▶ [EXERCISE REQUIREMENTS]
Note the line where "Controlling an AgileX" appears in the data below; write it out exactly, along with every line that comes after it to the end.

▶ [INPUT DATA]
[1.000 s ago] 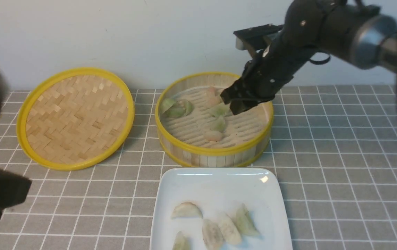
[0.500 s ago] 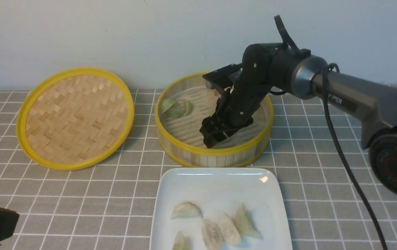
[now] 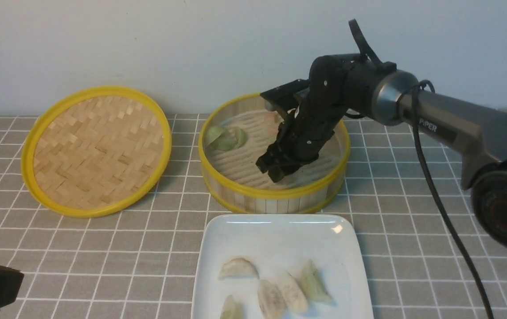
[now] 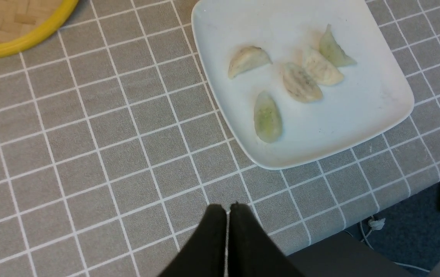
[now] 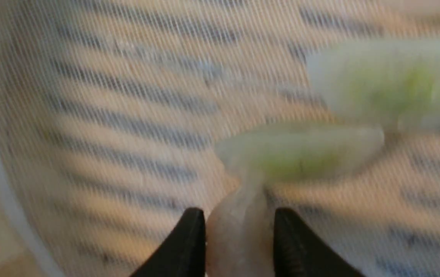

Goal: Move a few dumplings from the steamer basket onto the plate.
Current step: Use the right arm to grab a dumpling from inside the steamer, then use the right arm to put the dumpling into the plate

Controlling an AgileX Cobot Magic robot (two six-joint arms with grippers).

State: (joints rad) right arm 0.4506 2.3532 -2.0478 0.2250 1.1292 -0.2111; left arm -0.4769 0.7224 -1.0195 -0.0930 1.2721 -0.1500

▶ [PROBLEM SOLUTION]
Controlling an AgileX Cobot Magic robot (two six-joint arms with grippers).

State: (joints rad) right arm 0.4506 2.3532 -2.0478 0.2250 1.1292 -0.2111; left arm -0.4769 0.7224 -1.0195 -0.0930 1.2721 -0.1500

No additional answer is needed here.